**Your instructions**: Starting at the line that has "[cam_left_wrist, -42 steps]" and stopping after the line that has "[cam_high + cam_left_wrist", reproduce the listing below exactly; omit everything else.

================

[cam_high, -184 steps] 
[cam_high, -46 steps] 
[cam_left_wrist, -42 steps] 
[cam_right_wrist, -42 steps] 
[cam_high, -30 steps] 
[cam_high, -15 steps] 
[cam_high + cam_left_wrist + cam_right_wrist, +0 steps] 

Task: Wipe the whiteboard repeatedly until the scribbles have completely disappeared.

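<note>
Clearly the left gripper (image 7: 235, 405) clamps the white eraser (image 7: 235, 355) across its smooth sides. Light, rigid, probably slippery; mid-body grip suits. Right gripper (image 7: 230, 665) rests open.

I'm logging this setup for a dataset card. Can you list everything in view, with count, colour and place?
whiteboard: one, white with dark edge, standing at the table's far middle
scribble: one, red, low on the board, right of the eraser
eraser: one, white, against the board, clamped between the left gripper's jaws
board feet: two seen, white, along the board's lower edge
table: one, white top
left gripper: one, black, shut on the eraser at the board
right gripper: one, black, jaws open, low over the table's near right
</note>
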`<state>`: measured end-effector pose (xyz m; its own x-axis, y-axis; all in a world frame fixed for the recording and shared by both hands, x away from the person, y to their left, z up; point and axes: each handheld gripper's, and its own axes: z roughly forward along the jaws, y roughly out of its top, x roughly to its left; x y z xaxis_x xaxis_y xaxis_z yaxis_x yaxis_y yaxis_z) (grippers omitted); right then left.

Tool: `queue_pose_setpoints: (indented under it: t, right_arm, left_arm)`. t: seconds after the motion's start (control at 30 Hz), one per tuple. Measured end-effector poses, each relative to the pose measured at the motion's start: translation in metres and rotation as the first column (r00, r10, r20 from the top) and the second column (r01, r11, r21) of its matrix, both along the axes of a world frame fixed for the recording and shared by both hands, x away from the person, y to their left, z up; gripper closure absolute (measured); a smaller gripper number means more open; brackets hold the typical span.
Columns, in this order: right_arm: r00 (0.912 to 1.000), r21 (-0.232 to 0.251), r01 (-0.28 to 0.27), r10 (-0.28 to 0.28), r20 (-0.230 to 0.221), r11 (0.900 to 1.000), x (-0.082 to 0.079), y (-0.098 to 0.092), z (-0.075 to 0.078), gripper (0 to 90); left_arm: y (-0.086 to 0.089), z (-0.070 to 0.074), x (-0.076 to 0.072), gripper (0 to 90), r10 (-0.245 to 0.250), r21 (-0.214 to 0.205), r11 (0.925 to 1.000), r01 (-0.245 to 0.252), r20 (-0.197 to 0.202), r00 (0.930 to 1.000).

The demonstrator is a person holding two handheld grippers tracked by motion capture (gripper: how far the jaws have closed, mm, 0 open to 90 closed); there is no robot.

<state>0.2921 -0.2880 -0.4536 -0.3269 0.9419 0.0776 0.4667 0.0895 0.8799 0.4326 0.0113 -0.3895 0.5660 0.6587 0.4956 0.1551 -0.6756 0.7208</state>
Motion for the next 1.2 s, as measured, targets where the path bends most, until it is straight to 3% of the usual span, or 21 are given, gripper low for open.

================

**Result of this task**:
[cam_left_wrist, -42 steps] 
[cam_right_wrist, -42 steps] 
[cam_high, -30 steps] 
[cam_high, -15 steps] 
[cam_high + cam_left_wrist + cam_right_wrist, +0 steps] 

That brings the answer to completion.